Visible Poetry Project Films All Online

The Visible Poetry Project is one web-first, festival-like thing that wasn’t hurt by the pandemic. A film went up each day in April, and you can watch them all on their website.

New Book on Videopoetry by Valerie LeBlanc and Daniel H. Dugas

Books on or about videopoetry are a rarity, and this one is available for free as a PDF, with a print version due out later this year. Here’s Sarah Tremlett’s mini review. It’s cool to be able to read about the making of a film and then click a live link to watch it. I’ll be interested to see whether the print edition includes QR codes allowing readers with mobile phones to watch the films as they read.

Online “Festival of Hope” Features Videopoetry

This is a cool festival. And it looks as if the films may remain live for a while.

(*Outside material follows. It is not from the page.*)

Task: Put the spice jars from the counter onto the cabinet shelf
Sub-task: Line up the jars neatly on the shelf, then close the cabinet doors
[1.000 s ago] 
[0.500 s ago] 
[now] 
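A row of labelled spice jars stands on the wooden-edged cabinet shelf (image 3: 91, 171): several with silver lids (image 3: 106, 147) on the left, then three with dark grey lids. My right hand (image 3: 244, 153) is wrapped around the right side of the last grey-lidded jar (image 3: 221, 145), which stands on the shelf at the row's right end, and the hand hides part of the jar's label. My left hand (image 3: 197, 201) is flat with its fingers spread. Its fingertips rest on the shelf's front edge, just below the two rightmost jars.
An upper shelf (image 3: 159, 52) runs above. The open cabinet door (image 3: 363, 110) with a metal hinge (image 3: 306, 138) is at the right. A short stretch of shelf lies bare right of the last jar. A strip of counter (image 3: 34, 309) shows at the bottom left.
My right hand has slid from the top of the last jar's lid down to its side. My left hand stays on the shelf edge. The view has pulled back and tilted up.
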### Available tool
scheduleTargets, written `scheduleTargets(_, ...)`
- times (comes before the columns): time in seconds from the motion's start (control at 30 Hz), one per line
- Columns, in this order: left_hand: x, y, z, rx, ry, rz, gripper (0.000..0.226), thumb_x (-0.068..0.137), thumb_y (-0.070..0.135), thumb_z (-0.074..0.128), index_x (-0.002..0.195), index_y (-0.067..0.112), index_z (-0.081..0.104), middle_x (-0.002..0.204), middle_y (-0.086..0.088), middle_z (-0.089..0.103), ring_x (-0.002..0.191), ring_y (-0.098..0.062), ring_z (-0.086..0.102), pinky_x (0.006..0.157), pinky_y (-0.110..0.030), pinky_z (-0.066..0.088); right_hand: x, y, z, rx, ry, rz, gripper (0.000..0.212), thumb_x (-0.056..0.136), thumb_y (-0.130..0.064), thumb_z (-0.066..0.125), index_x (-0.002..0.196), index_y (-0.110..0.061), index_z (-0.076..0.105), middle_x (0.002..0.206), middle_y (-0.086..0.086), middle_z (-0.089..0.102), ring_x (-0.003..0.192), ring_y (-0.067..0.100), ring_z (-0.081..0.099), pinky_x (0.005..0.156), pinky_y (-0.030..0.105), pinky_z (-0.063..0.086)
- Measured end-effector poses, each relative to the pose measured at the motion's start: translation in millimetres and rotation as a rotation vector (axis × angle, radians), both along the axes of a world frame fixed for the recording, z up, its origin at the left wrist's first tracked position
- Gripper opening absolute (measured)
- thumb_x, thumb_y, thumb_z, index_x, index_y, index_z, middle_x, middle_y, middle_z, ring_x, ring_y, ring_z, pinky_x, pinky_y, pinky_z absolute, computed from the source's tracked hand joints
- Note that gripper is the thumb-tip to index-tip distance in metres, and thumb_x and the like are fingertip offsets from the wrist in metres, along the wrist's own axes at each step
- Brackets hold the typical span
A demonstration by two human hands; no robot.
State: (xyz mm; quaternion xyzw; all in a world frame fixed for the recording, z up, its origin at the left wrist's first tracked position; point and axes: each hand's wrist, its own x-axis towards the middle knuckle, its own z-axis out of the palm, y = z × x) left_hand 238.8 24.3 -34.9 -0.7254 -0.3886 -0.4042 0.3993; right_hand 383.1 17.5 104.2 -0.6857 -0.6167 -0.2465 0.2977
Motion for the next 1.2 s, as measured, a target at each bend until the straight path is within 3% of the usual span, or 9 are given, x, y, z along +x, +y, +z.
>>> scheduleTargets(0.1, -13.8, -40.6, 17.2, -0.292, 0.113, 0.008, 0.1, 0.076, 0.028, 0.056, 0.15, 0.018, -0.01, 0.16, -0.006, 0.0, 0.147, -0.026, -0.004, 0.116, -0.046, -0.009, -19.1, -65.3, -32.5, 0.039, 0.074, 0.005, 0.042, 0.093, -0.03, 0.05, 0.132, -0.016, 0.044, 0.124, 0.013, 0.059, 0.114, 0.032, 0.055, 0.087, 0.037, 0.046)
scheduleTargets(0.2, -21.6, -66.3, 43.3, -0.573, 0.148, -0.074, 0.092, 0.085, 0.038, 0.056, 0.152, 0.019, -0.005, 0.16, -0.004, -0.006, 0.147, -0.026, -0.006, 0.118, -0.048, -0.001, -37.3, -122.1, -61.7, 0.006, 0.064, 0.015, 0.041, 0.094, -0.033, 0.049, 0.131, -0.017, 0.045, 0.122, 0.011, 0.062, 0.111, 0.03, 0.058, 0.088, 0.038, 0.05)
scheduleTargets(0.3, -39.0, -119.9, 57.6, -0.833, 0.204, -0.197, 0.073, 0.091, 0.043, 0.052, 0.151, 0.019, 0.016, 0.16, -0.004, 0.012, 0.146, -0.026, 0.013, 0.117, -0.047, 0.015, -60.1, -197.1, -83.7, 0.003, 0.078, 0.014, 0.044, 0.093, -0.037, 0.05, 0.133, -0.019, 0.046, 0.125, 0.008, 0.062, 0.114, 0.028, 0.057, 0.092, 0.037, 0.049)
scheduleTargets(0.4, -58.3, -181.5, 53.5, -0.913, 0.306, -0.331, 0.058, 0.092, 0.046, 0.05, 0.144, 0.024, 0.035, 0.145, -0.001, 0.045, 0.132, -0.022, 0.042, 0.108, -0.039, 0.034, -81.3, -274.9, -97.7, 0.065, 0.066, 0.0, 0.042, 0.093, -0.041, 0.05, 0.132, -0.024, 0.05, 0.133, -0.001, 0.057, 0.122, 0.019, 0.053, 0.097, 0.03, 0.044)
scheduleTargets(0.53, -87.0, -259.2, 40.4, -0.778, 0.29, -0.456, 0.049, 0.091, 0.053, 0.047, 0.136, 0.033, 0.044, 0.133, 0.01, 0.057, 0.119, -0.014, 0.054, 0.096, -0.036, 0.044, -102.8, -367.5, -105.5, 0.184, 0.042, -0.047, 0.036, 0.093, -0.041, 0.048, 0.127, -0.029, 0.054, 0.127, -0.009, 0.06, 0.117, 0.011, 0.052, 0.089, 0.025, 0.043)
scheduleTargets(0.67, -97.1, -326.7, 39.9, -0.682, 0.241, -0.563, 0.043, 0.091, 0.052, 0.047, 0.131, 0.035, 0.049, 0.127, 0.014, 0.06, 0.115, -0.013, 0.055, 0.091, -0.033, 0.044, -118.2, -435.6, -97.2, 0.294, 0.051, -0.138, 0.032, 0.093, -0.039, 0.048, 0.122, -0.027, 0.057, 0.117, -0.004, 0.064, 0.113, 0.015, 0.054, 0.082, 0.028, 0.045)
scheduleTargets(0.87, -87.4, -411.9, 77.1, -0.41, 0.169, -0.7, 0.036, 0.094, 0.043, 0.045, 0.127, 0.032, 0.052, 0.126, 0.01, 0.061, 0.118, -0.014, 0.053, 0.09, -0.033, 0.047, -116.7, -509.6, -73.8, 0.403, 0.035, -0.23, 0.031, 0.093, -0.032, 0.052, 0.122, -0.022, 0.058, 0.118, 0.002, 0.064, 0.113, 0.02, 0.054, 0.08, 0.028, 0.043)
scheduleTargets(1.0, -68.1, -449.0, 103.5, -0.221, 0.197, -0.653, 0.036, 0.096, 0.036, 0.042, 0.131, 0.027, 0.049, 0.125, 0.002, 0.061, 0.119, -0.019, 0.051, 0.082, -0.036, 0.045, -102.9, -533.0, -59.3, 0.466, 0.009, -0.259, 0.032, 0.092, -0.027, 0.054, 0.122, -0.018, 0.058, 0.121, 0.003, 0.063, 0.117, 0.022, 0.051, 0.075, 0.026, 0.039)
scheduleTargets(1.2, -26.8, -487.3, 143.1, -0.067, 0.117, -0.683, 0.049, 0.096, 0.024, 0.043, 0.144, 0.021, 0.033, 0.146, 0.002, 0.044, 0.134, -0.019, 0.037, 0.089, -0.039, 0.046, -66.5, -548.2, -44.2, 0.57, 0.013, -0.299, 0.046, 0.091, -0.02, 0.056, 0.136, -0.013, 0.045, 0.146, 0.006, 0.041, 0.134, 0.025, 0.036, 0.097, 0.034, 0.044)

Corona! Shut Down? Open Call and Ongoing Release of Videos

New Media 2020 Corona Festival banner

It’s not just for poetry videos, but this is well worth checking out — and submitting to. As they say, “Corona isn’t the plague, and not all infected people are gonna be dying. Probably, the crisis is a wake-up call – to rethink and change!?”

Consensus trance by Janet Lees

A new video from artist and poet Janet Lees, who calls it

A film poem for the end times
Words & imaging by Janet Lees, with thanks to Richard Heinberg for the title. Image taken on the last Thursday in April 2020.